Rationalité et sérendipité - Numéro 412
01/07/2010
I nterroger la pensée prospective peut nous aider à comprendre le présent, et notre façon de nous le représenter. Par Danielle Rapoport, cabinet DRC Avec la démarche prospective, il ne s’agit ni de prédiction, qui induirait une posture déterministe, ni de folie créatrice, qui se détacherait totalement du réel. Si la prospective en entreprise est stratégique, qu’elle implique une action – capacité réactive, projection dans l’avenir, choix nécessaires… –, on ne peut que saluer son adoption. Capacité à se laisser pénétrer par du questionnement sur l’actuel et le factuel, à accepter l’incertitude, croyance dans la possibilité d’un futur, cela introduit une rupture de taille dans nos modes de fonctionnement court-termistes. Et pourquoi pas un principe d’espérance, en contrepoint de celui de précaution ? Le principe de responsabilité est aussi à l’honneur dans la prospective, car si rien n’est prévisible, l’avenir dépend de ce que les hommes et les organisations font ici et maintenant.

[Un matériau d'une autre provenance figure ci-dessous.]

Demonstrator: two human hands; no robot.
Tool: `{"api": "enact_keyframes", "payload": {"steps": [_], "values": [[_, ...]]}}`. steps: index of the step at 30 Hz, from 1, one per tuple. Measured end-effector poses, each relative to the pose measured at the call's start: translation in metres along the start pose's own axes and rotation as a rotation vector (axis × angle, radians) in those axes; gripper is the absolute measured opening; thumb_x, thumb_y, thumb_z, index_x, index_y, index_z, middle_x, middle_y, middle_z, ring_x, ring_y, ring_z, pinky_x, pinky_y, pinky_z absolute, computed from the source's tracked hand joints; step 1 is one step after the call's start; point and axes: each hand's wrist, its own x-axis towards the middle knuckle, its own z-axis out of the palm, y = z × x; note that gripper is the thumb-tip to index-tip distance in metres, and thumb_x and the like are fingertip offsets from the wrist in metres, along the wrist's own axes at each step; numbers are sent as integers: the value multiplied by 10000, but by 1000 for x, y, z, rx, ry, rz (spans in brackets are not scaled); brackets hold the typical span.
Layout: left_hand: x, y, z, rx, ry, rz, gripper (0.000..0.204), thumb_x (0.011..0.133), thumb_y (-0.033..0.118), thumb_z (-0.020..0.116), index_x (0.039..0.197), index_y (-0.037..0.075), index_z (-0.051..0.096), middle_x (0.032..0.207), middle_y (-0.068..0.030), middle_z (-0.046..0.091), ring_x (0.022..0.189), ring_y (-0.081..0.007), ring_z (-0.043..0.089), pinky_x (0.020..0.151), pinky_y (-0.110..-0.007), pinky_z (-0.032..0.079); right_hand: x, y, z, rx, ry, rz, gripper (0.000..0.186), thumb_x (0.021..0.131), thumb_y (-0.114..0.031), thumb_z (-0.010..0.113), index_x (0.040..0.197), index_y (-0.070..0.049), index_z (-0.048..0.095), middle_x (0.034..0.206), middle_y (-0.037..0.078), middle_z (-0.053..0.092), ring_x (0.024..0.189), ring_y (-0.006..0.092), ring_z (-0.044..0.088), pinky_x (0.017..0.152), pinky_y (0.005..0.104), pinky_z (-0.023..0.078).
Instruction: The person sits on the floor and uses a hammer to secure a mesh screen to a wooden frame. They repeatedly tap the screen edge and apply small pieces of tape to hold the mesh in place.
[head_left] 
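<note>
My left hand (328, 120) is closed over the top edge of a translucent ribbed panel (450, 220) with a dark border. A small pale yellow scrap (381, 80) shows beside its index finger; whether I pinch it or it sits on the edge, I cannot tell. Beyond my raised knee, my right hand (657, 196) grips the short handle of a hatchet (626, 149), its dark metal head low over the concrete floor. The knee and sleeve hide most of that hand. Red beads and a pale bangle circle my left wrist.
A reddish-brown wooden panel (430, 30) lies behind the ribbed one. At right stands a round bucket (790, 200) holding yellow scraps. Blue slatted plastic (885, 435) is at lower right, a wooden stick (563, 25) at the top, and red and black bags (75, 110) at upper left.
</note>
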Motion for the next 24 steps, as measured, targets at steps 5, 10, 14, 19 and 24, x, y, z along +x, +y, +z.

La prospective est une bonne hygiène vitale pour des entreprises, qui brident leur audace et leurs capacités projectives sous des contraintes que souvent elles s’imposent, reniant leur ancrage et leur histoire. Quelles sont les limites de la démarche prospective ? Elle connaît des erreurs, mais faut-il parler d’erreurs quand rien ne garantit la réussite d’un scénario prospectif, qui est plus un pari qu’une prévision ? Ces écarts révèlent les peurs sous-jacentes à la démarche : le fantasme d’une nourriture en comprimés montre la peur d’une rationalisation totale de l’acte de manger, de l’hyperindustrialisation et de la perte identitaire des aliments, la diabolisation de l’artificiel, et les attentes placées dans le « naturel » et les liens de commensalité. Comme si le monde se scindait entre nostalgie d’un passé où tout reste comme avant et la peur d’un avenir où tout changement est porteur de valeur négative. Il est intéressant d’analyser les scénarios imaginés à l’aune de contextes psychosociaux et économiques donnés, ne serait-ce que pour connaître les peurs et les espoirs qui nous gouvernent. Les prospectivistes et ceux qui les sollicitent dans leurs stratégies doivent allier prudence et audace, rationalité et sérendipité, l’art d’inférer à partir d’indices parcellaires ou fortuits.